Sejak dari dulu peran cacing tanah sangat vital dalam kelestarian lingkungan hidup serta peningkatan pangan dunia. Bahkan oleh penguasa Mesir pada tahun 69- 30 SM, melarang bangsa Mesir memindahkan cacing tanah keluar dari Mesir. Karena Cacing tanah dianggap sebagai Dewa Kesuburan. Dan oleh bangsa China, cacing tanah digunakan sebagai ramuan obat untuk menyembuhkan berbagai macam penyakit.

Mengenai manfaat cacing tanah sebagai ramuan obat, teringat kejadian waktu saya masih kelas 1 SD, dikampung. Saya sempat mencarikan cacing tanah untuk di jual kepada seseorang yang menderita sakit (saya lupa jenis penyakitnya) dengan harga 100 perak perekor. Cacing tanah itu kemudian di bakar dan di campur ke segelas ramuan lain untuk di minum. Beberapa minggu kemudian orang tersebut jadi sembuh, dan hilang juga uang jajan tambahan saya setelah pulang sekolah.

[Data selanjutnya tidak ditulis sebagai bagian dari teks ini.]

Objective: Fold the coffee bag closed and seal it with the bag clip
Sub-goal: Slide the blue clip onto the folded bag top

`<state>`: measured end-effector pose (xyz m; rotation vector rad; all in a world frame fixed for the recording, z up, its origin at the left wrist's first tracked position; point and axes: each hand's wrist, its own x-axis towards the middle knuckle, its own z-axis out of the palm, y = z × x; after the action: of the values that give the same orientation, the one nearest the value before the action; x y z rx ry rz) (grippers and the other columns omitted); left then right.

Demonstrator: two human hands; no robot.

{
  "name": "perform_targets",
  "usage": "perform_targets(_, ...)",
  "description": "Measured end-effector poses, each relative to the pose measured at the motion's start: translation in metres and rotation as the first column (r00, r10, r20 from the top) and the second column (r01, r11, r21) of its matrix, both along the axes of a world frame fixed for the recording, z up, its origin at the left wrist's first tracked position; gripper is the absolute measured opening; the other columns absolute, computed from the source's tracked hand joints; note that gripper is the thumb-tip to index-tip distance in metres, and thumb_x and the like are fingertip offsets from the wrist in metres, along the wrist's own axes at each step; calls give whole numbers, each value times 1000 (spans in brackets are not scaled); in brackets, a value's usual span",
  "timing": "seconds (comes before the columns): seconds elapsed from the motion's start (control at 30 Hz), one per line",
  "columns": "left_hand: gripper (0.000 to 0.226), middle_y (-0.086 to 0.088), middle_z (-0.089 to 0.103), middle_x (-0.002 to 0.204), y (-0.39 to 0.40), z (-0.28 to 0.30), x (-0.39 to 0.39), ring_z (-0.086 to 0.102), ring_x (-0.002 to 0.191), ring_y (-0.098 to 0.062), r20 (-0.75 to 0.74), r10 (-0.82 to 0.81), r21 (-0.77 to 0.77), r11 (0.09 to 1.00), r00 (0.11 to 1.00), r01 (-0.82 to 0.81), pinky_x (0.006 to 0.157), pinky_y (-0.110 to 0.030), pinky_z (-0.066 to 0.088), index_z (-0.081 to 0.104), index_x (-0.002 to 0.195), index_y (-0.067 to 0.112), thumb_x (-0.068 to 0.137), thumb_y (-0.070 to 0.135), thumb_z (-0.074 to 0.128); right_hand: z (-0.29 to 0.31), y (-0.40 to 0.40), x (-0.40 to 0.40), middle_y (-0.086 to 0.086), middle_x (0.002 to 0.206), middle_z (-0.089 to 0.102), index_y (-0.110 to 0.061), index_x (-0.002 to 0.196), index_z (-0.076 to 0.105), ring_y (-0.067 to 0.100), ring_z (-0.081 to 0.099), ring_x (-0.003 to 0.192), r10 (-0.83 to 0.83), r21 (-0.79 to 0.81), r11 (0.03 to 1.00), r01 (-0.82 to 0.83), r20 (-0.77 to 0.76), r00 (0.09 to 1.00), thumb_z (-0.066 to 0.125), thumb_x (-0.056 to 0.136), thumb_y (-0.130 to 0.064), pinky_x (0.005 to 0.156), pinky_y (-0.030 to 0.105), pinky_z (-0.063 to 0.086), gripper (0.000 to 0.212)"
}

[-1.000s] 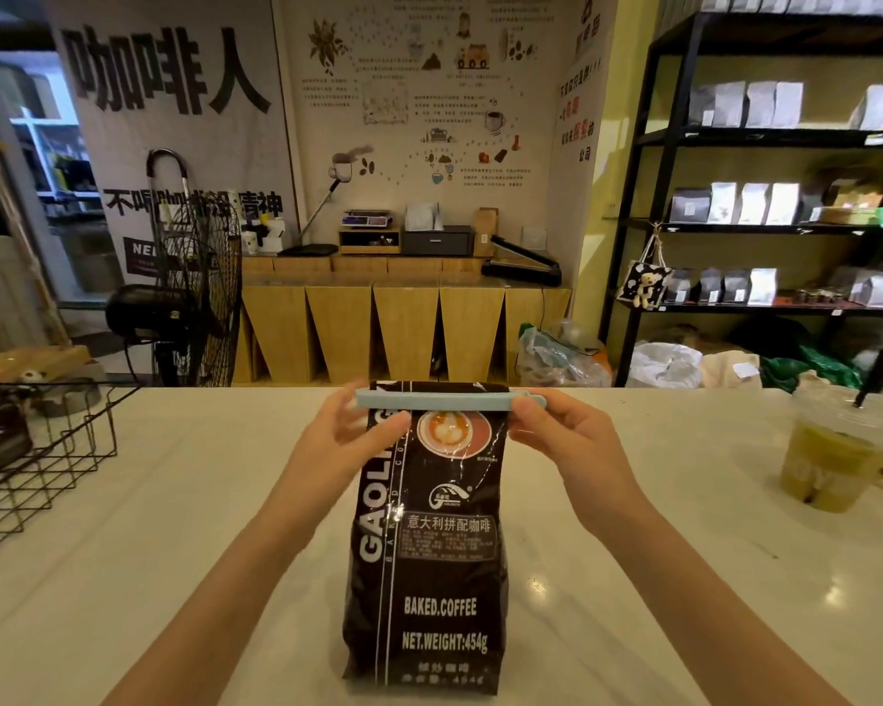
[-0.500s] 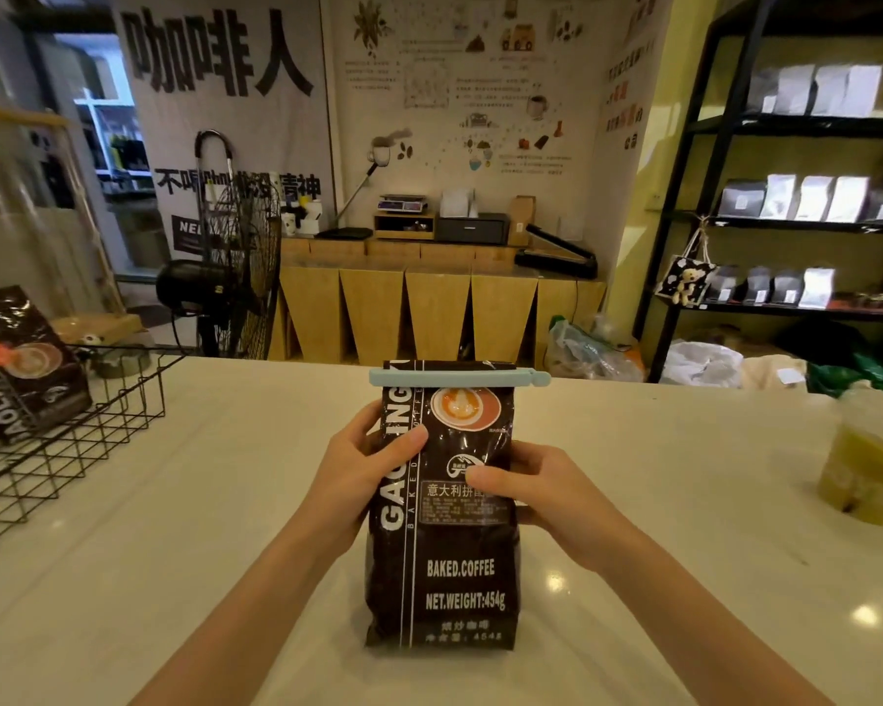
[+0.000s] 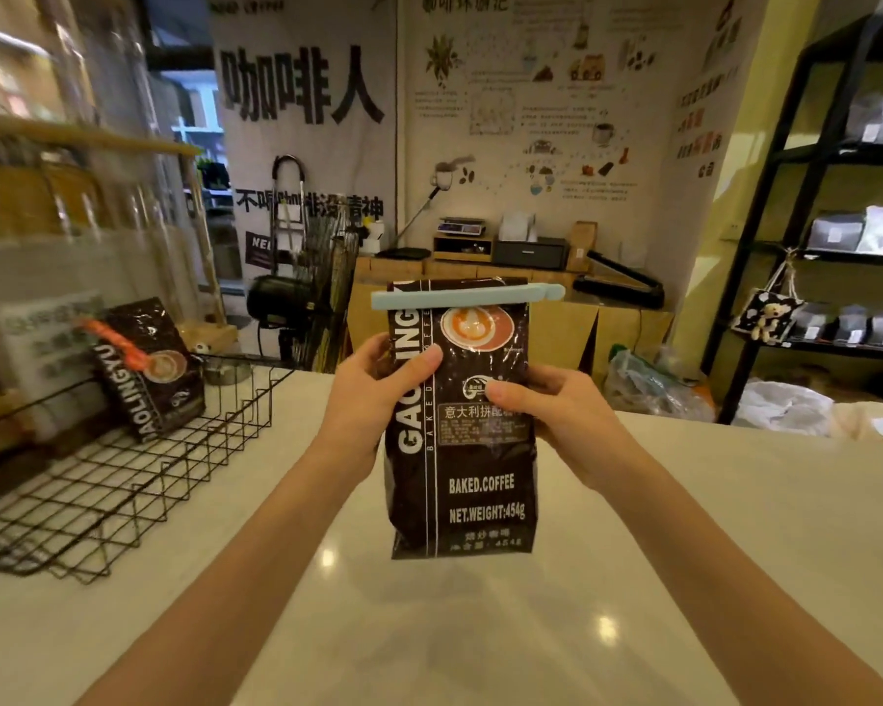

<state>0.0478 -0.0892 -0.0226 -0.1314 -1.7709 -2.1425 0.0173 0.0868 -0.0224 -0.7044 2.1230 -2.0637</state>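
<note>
A dark brown coffee bag (image 3: 480,481) with white lettering hangs upright above the white counter (image 3: 429,629), lifted clear of it. A pale blue bag clip (image 3: 467,298) runs across its folded top and is clamped shut. My left hand (image 3: 378,384) grips the bag's left side, thumb across the front. My right hand (image 3: 551,410) holds the right side at mid height, thumb on the front label.
A black wire basket (image 3: 123,481) stands at the left on the counter, holding a second coffee bag (image 3: 149,369) with an orange clip. A black shelf rack (image 3: 786,206) with pouches stands at the far right. A wooden counter lies behind.
Both hands slid from the clip's ends down to the bag's sides, then lifted the bag off the counter. The view has swung left, showing the basket.
</note>
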Motion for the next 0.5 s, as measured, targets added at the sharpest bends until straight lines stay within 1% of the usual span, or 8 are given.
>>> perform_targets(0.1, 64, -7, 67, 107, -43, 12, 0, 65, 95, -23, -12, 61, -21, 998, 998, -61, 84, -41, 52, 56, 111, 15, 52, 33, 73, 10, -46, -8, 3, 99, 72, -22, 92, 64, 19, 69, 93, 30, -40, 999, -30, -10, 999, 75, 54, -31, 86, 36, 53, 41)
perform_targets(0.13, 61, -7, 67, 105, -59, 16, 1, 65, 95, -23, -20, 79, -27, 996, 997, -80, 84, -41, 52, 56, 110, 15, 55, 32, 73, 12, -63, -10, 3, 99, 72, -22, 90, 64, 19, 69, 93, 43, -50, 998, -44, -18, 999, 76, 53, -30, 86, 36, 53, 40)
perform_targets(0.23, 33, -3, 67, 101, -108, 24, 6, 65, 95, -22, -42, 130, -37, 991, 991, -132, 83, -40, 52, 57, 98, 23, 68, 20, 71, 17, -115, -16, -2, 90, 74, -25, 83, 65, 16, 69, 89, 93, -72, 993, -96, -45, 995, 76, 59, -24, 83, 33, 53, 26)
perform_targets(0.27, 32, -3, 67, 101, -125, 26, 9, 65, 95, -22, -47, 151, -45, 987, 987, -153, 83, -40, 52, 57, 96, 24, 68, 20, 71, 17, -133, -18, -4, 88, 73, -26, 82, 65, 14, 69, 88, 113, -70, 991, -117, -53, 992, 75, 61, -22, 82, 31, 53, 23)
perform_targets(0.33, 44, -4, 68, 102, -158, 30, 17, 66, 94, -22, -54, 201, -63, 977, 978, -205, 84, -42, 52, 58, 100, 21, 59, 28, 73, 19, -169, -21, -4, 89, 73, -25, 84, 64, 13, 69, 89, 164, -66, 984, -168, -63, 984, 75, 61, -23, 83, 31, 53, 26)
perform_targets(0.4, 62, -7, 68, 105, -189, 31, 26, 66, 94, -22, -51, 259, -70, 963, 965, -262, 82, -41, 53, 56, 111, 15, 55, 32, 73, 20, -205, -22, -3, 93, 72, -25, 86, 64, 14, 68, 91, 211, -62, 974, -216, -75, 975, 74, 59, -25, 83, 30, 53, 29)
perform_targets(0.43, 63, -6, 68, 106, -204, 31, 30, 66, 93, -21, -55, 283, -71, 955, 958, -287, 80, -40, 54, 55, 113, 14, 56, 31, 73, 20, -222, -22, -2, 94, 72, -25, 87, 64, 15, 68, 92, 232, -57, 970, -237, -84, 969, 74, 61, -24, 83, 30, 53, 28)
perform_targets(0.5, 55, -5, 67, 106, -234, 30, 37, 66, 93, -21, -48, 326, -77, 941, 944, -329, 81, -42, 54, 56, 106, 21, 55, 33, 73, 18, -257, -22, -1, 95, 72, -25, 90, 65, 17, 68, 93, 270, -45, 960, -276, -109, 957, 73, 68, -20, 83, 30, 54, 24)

Selain untuk menyuburkan tanah dan sebagai bahan obat, cacing tanah ternyata sangat bergizi tinggi. Sehingga cacing tanah menjadi sumber protein bagi hewan ternak seperti burung, ikan, ayam, dan bebek. Bahkan ada beberapa restoran terkemuka di dunia menjadikan cacing tanah sebagai sebagai menu khusus bagi restoran mereka.